▶ [EXERCISE] Please copy out the entries until you have copied the line that contains "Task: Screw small", beginning with the first line.

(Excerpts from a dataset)

========================================================================

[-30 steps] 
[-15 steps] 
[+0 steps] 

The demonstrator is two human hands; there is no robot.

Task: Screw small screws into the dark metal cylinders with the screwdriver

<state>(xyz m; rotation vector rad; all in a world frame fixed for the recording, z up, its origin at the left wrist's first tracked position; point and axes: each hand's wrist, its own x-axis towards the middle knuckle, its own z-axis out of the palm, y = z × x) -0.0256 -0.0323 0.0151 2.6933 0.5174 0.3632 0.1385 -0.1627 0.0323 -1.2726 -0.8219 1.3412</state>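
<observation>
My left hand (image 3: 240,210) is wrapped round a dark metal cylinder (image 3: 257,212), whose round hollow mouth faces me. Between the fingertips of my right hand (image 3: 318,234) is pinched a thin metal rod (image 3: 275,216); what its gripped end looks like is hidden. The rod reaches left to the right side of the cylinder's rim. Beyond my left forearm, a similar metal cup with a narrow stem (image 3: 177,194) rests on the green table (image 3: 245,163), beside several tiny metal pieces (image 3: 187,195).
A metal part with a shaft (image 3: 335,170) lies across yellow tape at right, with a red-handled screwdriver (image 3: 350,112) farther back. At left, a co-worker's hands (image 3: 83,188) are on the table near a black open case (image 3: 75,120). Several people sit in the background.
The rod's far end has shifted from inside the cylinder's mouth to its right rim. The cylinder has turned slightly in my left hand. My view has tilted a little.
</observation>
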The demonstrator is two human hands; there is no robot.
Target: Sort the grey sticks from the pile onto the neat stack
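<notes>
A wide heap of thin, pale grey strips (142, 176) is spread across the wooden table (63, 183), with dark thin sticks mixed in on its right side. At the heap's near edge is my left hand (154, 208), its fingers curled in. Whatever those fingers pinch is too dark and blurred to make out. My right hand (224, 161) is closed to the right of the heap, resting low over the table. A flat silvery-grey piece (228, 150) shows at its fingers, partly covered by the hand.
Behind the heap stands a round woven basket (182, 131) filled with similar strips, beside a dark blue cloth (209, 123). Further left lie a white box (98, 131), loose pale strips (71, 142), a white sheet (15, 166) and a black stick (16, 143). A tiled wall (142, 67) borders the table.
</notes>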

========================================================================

▶ [REPLY]
[-30 steps] 
[-15 steps] 
[+0 steps] 

The demonstrator is two human hands; there is no robot.

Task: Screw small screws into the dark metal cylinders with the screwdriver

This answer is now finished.